Excesses like these put you in a very delicate situation towards the end of the first decade of the new century, so, beset by creditors, had to leave their homeland to seek refuge in France. There continued deploying intense literary activity, with the uniqueness of that, now, wrote in the language of Molière, what did you deserving of some very severe censorship by Gallic critics more purist. His most important work in French is the drama in verse Le martyre de Saint Sébastien (the martyrdom of San Sebastián, 1911), which reached notable celebrity being one by Debussy (1862-1918), at the request of the Russian Dancer Ida Rubinstein (1885-1960). It also availed of that language for writing the fourth installment of their tombstones, published under the title of Merope (1912), work which contains a series of poems that constitute one of the leading lyric D'Annunzio dimensions. This is the Canzioni della Geste d'oltramare (songs of the exploits of overseas), enthusiastic celebration of the conquest of Libya.

Shortly afterwards, following the outbreak of World War I (1914-1919), in the work and thought of d'Annunzio the myth of Superman is giving way to the idea that Italy is a nation, bound by its glorious past to become the centerpiece of a vast and powerful Empire. The writer, again based in his native country, felt the call of an epic nationalism propagated by fascism, and defended with ardour the necessity that Italy should come fully into conflict. It participated actively in the armed struggle, as a flier, and came to losing an eye in combat, what made him a real hero of war in his native country.

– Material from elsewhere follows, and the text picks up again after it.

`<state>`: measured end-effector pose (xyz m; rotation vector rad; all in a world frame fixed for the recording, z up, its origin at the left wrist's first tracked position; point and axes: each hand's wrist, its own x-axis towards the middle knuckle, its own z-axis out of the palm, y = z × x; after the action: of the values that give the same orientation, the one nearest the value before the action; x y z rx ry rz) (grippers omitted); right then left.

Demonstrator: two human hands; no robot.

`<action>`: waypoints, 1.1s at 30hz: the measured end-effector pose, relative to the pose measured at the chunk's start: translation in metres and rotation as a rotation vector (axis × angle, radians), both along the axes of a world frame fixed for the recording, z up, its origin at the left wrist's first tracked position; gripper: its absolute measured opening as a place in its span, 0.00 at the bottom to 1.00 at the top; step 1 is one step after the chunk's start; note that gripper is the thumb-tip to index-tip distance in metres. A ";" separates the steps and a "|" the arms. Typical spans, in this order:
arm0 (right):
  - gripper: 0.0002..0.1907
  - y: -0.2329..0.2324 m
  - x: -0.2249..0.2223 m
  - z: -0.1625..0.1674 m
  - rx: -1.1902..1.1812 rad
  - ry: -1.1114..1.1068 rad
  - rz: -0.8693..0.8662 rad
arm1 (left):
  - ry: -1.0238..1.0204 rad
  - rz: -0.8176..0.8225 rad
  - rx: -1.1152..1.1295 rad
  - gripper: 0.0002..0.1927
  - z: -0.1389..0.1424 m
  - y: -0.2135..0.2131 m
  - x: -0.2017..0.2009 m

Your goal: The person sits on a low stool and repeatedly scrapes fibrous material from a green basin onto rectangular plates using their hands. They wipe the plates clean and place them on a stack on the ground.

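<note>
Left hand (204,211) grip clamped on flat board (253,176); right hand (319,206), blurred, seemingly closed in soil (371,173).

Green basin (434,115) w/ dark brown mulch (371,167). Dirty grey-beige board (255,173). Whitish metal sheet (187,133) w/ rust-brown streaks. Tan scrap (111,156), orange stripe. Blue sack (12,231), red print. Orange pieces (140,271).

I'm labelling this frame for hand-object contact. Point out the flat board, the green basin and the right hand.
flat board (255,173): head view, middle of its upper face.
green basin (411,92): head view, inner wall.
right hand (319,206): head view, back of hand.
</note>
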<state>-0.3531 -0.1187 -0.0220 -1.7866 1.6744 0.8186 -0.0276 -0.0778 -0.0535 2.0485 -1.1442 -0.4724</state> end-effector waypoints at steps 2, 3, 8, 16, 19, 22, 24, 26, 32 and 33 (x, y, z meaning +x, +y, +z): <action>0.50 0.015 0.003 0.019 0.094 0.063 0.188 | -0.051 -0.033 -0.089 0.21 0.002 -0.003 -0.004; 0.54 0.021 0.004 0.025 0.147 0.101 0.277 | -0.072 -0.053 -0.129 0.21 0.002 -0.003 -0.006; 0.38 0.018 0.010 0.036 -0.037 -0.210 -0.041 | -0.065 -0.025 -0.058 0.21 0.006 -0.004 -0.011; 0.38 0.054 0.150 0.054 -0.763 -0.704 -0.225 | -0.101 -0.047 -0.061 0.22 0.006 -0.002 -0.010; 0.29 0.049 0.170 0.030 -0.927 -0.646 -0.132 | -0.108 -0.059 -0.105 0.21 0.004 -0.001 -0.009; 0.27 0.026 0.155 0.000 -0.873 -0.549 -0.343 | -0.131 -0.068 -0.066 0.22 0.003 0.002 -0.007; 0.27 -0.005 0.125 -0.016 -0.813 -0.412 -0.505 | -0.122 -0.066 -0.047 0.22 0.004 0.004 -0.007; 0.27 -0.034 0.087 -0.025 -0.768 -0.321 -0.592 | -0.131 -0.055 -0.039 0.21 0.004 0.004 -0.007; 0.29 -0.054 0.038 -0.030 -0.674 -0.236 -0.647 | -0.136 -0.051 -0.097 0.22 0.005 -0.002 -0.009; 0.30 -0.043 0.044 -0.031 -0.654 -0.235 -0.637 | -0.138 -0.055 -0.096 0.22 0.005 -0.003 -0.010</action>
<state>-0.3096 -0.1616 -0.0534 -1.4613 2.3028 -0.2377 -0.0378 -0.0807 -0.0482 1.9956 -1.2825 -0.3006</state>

Excited about this paper, enabling him to adapt his ancient aesthetic elitism to the Messianic dimension of the hero, d'Annunzio decided to become direct protagonist of the birth of the Italian "supernation" which now sought, ever closer to the ideology of fascism. So things, in 1919, taking advantage of the dispute between the States of Italy and Yugoslavia over the possession of the city of Fiume (the current Croatian population of Rijeka), challenged the agreements laid down in the Treaty of Versailles, and commanded three hundred armed followers, took the port of the town.

For more than one year, simultaneously challenging the society of Nations and the legitimate Italian Government - called into question throughout the world by this individual initiative of a lighted, author Pescara governed dictatorial way the city that had become his fiefdom. This action not only increased his reputation for arbitrary and extravagant: Additionally, gave wings to the Italian fascists, who had the opportunity to check how the absurd audacity of any of yours wasn't, necessarily, doomed to fail. That is why this mad display of arrogance of d'Annunzio has been interpreted as one of the stimuli that encouraged Mussolini to undertake, in 1922, his spectacular March on Rome, assisted by a horde of thousands of fascists.

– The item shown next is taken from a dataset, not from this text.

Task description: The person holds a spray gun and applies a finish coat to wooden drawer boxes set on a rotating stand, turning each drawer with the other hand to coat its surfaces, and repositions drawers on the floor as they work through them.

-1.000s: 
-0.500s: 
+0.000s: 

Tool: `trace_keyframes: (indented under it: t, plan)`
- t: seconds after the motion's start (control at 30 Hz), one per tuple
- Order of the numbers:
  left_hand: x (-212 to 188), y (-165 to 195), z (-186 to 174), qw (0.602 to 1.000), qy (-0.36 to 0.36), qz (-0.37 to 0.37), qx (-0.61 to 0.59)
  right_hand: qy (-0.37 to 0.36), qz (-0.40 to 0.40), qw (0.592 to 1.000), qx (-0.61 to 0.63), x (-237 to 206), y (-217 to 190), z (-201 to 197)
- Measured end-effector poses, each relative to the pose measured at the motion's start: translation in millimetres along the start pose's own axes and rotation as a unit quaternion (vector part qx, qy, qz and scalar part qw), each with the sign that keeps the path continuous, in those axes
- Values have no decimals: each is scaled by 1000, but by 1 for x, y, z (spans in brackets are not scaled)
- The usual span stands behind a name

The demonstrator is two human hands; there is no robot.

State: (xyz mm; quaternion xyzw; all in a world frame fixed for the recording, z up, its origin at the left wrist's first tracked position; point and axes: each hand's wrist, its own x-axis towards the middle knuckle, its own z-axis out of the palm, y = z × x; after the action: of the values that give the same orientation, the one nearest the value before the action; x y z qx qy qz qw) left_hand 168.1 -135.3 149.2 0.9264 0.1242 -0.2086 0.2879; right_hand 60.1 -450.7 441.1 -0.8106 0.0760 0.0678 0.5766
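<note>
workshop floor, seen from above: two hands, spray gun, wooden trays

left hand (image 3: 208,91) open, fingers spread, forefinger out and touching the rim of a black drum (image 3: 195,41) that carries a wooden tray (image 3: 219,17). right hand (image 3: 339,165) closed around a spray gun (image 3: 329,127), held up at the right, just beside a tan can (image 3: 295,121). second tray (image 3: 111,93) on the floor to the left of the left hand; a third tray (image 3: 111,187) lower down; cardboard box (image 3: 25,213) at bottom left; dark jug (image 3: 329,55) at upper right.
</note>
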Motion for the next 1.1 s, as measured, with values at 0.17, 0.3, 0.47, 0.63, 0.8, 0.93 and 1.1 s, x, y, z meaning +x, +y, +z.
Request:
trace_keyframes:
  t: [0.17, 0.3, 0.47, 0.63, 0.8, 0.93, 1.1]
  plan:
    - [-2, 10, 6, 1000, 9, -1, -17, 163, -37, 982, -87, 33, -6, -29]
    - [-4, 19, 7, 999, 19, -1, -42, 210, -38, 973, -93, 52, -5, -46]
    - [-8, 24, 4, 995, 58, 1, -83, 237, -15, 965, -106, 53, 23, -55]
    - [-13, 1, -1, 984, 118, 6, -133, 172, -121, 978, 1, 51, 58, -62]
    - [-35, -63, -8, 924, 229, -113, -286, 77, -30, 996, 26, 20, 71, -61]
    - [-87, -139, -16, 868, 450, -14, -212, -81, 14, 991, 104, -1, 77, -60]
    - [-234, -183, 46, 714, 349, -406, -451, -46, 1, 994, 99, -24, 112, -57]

In fact, the Duce himself is confessed admirer of the figure and work of D'Annunzio, who honoured, in 1924, with the title of Prince of Montenevoso, in recognition of the favourable climate to the fascism that had managed to create with his acts, his writings and his statements. The author of the Laudi was already, at the time, very accustomed to be honors, tributes and awards, as the shiny sheet for services had made him deserving of three crosses for merit, three promotions by merit made in combat, the cross of officer of the order military of Savoy, six silver medals and the Gold Medal of military merit. Aside from these military awards, Mussolini emphasized their artistic and intellectual worth naming him President of Academy of Italy.

Man of letters above any circumstance, d'Annunzio did not write even in those years of political frenzy and burning Warrior. His literary production was increased with new novels as Leda senza cigno (Leda without Swan, 1916) and Notturno (Nocturne, 1918), and other theatrical pieces such as più che l'amore (rather than love).

Shortly after having left Fiume, Gabriele D'Annunzio was installed in a luxury villa located on the shores of Lake Garda, where he/she continued with a lavish, and eccentric life marked by the ostentation and hedonism.